O passado de Pedro Passos Coelho resume-se a zero vírgula líder da JSD, tendo sido deputado curricular; a sua experiência executiva resume-se a uma vereação sem história na Câmara da Amadora. Ora, moldar a figura de um líder, construindo-a a partir do zero, não é tarefa nada difícil. Há sempre zelosos artistas capazes de títulos felizes. Mas uma figura moldada assim tem um problema. A pintura é suficiente para o primeiro olhar, mas não resiste ao segundo olhar.

E reside aí uma das grandes questões da atualidade: Passos Coelho resistirá ao segundo olhar do eleitorado flutuante?

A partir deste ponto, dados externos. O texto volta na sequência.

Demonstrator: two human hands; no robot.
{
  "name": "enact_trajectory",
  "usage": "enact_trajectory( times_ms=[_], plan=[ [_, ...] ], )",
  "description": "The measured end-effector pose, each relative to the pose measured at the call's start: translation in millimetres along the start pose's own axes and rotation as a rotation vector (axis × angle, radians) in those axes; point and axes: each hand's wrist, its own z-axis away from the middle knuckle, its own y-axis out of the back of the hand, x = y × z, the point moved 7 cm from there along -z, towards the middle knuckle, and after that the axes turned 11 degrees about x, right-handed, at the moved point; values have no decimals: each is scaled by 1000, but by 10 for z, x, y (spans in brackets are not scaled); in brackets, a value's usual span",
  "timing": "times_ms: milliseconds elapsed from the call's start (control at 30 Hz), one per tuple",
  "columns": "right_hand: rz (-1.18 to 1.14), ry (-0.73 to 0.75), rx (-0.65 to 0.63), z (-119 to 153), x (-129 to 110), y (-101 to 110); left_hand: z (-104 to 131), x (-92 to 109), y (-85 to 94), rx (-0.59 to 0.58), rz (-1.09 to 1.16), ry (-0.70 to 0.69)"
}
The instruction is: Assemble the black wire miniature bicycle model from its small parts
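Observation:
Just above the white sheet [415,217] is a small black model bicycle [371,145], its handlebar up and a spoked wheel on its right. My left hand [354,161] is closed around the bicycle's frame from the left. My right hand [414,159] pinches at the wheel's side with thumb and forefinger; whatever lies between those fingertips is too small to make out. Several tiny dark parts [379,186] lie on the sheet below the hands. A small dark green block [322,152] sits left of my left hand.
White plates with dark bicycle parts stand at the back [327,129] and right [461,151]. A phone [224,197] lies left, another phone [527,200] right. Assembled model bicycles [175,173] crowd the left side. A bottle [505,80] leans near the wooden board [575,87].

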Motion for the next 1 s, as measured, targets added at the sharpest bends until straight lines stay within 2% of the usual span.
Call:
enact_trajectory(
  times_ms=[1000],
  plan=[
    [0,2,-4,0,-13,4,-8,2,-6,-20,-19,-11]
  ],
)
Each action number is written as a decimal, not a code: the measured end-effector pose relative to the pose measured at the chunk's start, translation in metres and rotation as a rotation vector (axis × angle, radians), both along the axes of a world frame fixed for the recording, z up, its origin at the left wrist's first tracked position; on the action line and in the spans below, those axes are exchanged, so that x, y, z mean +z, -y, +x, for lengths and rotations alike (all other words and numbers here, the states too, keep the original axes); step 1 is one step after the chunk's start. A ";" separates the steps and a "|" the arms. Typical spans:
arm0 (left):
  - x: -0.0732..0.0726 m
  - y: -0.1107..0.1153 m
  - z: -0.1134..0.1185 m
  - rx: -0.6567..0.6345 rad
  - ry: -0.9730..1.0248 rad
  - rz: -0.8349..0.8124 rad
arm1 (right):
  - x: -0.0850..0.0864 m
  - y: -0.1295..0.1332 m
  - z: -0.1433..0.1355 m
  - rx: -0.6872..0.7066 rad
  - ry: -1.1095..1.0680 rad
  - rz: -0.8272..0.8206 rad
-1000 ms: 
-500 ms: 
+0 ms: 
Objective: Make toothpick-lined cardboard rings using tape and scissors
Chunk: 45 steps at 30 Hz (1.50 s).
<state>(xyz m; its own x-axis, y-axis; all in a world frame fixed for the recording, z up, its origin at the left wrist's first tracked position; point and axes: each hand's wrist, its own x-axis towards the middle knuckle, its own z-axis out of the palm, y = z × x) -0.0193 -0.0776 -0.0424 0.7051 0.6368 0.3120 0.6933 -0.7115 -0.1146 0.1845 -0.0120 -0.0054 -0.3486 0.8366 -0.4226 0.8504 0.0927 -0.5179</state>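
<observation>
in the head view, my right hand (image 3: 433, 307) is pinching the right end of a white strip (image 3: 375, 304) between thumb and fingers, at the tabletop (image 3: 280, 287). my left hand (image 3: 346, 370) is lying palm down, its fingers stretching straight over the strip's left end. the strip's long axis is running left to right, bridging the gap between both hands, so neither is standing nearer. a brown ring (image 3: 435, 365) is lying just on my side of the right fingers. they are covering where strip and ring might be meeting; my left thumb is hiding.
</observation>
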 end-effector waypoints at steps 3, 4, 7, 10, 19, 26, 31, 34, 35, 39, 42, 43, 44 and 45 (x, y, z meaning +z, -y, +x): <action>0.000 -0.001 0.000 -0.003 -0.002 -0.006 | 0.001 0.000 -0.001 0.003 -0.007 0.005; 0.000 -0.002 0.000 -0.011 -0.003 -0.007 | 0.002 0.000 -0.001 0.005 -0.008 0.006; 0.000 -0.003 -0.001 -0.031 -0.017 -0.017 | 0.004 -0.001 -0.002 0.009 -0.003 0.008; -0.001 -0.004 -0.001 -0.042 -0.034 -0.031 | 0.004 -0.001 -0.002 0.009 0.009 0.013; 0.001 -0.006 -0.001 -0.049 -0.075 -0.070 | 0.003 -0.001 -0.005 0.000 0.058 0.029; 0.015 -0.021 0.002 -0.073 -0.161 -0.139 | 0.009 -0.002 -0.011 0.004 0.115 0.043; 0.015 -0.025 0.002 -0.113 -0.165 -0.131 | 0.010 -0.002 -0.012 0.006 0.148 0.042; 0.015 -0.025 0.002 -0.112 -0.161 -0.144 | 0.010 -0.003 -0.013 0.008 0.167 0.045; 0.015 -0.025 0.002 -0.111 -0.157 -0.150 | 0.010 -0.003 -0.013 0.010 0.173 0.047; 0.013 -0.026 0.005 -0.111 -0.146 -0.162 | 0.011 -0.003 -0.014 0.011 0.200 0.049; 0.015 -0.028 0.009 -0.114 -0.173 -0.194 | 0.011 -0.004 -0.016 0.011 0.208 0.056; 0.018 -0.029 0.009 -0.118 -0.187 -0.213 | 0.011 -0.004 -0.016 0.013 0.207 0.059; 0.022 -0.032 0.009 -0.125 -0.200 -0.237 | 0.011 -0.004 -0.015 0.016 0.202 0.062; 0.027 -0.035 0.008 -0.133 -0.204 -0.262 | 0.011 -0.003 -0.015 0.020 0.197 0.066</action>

O eleitorado flutuante do centro (que, dizem, decide as eleições) vota quer no PSD, quer no PS. Passos precisa dele. Através de uma campanha persistente e com o fortíssimo apoio de que dispõe na Comunicação Social privada (que é quase toda, hoje em dia), é capaz de convencer a parte dos flutuantes desgastada com o Governo.

Se a vida eleitoral do PSD se resumisse a essa frente, não seria mau. O pior é que de nada adianta conquistar 50.000 ou 60.000 votos no centro-esquerda se perder 15 ou 20.000 à direita.

E à direita está Paulo Portas — a antítese de Pedro Passos Coelho. Apesar da idade, é um veterano. Colocados lado a lado — como vai ser inevitável — Portas vai surgir como um guerreiro coberto de glórias e cicatrizes de incontáveis batalhas, ao lado de um menino do coro imberbe que assistiu ao padre na Amadora.

Ninguém se lembra de Passos Coelho como deputado na AR, mas ninguém esquece Paulo Portas na AR.

Passos é o neo-liberalismo de efeito imprevisível no status quo económico. Portas, o conhecido liberalismo da velha escolha, conservador.

Os debates televisivos entre os dois serão fundamentais.

Passos Coelho — em boa medida por causa do acantonamento interno — não terá um voto da direita à direita do PSD. E os votos que aspire ir buscar às franjas neo-liberais são uma incógnita: tanto na quantidade (a blogosfera tornou o neo-liberalismo numa moda, mas ainda não tivemos nenhuma certificação social ou eleitoral da representatividade dessa corrente) como na qualidade (os descomprometidos são altamente voláteis e tendem a agir em função dos benefícios diretos, como o PSD comprovou na constituição das suas listas).

Paulo Portas parte com a certeza de muitos votos à esquerda do CDS — há um PSD que não perdoa a Portas por causa de Cavaco, mas também há um PSD pragmático, que ultrapassa as querelas do século passado. E até tem a esperança nalguns votos dos flutuantes do centro: basta-lhe pigarrear, afivelar o tão bem treinado rosto de “situação da mais alta gravidade” e olhar de frente para as câmaras, enquanto os seus lembram discretamente os jornalistas na sala que ele tem experiência governamental e conhece os dossiês.

Passos Coelho tem tudo a provar. Paulo Portas já provou.

Passos Coelho não tem a máquina partidária do seu lado, Paulo Portas é o maestro de uma orquestra treinada e afinada.

É engraçado verificar como a evolução dos últimos 20 anos naqueles dois partidos trouxe a direita a um momento histórico dramático com dúvidas tão profundas. E lideranças trocadas: a sua grande massa eleitoral não tem uma referência comprovada, enquanto a figura de referência, a única constante à direita na última década, não tem massa eleitoral.

No dia 5 de Junho — histórico por razões pessoais — teremos várias respostas. Na realidade, os partidos são mais interessantes do que em geral se pensa. E não temos outros instrumentos para tratar da vida pública.